Vilification tends to be a similar motivator, a pathway toward vindication.

So Reyes has taken care of answering Wilpon’s comments, and David Wright did so the other night with his knowing and smiling non-answer answers.

The rest of the Mets, painted various colorful adjectives by their owner across the past seven days, now have seven more days to provide their own responses.

If yesterday’s win put a temporary stay on the falling sky, the Mets’ schedule from now until this time next week will either keep it intact or force the rest their world plummeting around them in a million little pieces.

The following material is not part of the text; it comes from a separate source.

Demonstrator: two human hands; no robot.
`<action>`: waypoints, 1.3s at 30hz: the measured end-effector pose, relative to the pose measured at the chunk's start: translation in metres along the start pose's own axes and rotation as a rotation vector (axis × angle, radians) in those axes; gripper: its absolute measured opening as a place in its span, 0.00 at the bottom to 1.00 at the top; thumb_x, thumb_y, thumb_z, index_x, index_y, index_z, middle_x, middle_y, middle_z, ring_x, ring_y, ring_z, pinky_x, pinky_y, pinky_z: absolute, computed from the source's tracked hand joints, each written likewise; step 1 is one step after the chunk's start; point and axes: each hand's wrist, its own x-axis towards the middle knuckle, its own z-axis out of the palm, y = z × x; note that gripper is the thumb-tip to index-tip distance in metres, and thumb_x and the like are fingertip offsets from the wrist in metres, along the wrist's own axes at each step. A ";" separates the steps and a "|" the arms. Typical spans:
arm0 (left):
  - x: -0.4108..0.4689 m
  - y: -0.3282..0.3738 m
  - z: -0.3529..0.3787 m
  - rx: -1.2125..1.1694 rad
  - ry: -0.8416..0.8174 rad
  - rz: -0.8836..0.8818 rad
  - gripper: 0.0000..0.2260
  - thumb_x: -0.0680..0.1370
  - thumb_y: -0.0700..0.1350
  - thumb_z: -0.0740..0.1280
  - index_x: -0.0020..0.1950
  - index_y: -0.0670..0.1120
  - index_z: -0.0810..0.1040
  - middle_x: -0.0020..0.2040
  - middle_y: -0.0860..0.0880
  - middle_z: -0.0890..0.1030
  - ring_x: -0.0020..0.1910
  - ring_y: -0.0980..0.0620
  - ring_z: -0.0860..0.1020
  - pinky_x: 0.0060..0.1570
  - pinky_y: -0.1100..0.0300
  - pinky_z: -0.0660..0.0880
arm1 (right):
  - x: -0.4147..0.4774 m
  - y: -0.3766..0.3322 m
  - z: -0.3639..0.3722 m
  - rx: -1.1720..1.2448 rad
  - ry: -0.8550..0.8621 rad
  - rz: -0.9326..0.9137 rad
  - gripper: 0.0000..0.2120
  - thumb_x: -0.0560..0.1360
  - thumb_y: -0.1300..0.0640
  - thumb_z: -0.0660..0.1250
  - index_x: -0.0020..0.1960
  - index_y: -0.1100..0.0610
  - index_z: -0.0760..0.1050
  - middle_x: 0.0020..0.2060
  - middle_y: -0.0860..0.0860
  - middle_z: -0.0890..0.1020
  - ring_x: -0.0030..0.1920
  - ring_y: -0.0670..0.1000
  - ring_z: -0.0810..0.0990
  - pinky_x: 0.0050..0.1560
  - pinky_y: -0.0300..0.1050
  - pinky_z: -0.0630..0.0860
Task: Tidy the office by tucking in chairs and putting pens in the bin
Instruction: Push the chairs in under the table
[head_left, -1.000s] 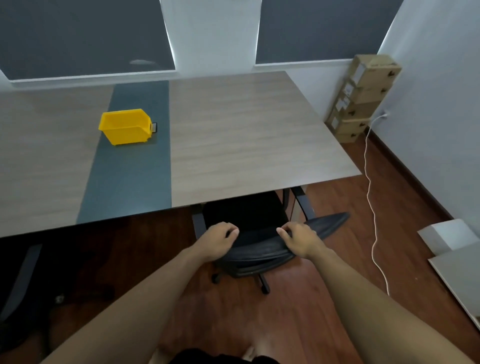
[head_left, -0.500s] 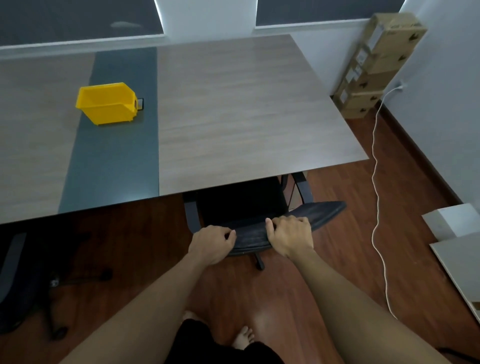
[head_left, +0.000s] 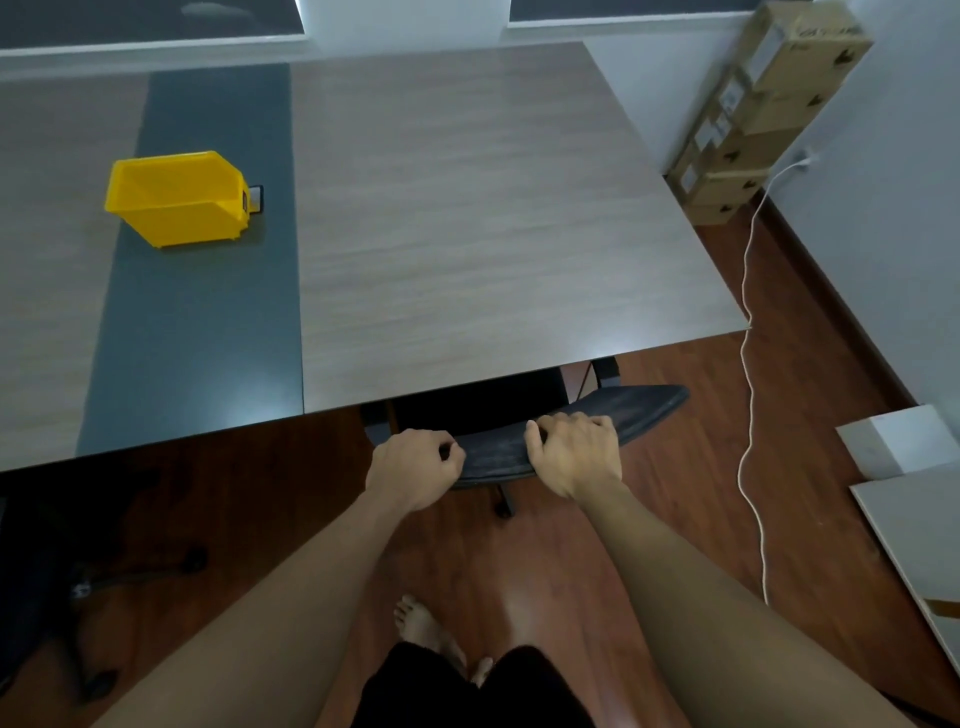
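Note:
A black office chair (head_left: 639, 410) stands at the near edge of the table (head_left: 467, 208), its seat mostly hidden under the tabletop. Only the top of its backrest and one caster show. My left hand (head_left: 415, 467) grips the left end of the backrest top. My right hand (head_left: 574, 452) is closed over the middle of the same edge. A yellow bin (head_left: 176, 200) sits on the dark strip of the table at the far left, with a small dark object just behind its right side. No pens are in sight.
A second dark chair (head_left: 62, 571) stands under the table at the left. Stacked cardboard boxes (head_left: 753, 114) lean in the far right corner. A white cable (head_left: 748, 364) runs along the wooden floor. Pale boards (head_left: 914, 493) lie at the right. My bare feet (head_left: 431, 639) are below.
The chair has slid forward under the table with both hands on its backrest. I have stepped closer, so the table and bin look nearer.

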 end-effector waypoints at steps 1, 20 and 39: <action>0.006 -0.003 -0.004 -0.009 0.004 -0.003 0.20 0.80 0.61 0.56 0.58 0.58 0.86 0.50 0.55 0.87 0.49 0.50 0.84 0.47 0.54 0.80 | 0.007 -0.003 -0.002 0.003 -0.006 -0.002 0.32 0.84 0.39 0.44 0.54 0.50 0.85 0.49 0.51 0.87 0.52 0.56 0.83 0.58 0.59 0.72; 0.039 -0.032 -0.038 0.022 -0.004 -0.083 0.18 0.78 0.57 0.58 0.55 0.56 0.87 0.53 0.56 0.87 0.50 0.51 0.83 0.51 0.52 0.81 | 0.051 -0.030 -0.017 0.059 -0.128 -0.110 0.32 0.83 0.37 0.44 0.57 0.52 0.83 0.51 0.54 0.85 0.55 0.59 0.81 0.59 0.60 0.72; -0.093 -0.071 -0.066 -0.220 0.153 -0.548 0.36 0.80 0.73 0.51 0.79 0.53 0.72 0.78 0.50 0.75 0.75 0.47 0.75 0.72 0.43 0.74 | 0.057 -0.102 -0.055 0.414 -0.393 -0.474 0.33 0.83 0.29 0.51 0.65 0.54 0.79 0.44 0.49 0.82 0.45 0.53 0.81 0.53 0.55 0.80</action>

“This is a huge homestand,” Collins said. “There’s no question about that. Yes, we started with two losses, but we were right there with the Phillies, inning for inning. And the message the team has to have is this: You are good enough. And soon, maybe we’ll be getting David Wright back. Maybe we’ll be getting Ike [Davis] back soon. Maybe we can scratch back to .500 or so and be right there again.”

And you know something? It’s a relief to hear Collins talking like this again.

Is it realistic to think the Mets can find themselves and take six out of seven from the red-hot Pirates and the ever-sturdy Braves with a lineup that is still compromised?

Maybe not. But it’s right and it’s good that the manager is trying to steer everyone back to baseball, away from Fred Wilpon’s big mouth and Saul Katz’ bigger … er, onions.

Why not, after all? No matter the level of dysfunction, the Mets still have a baseball season to play out. If they don’t still believe, who in their right mind would?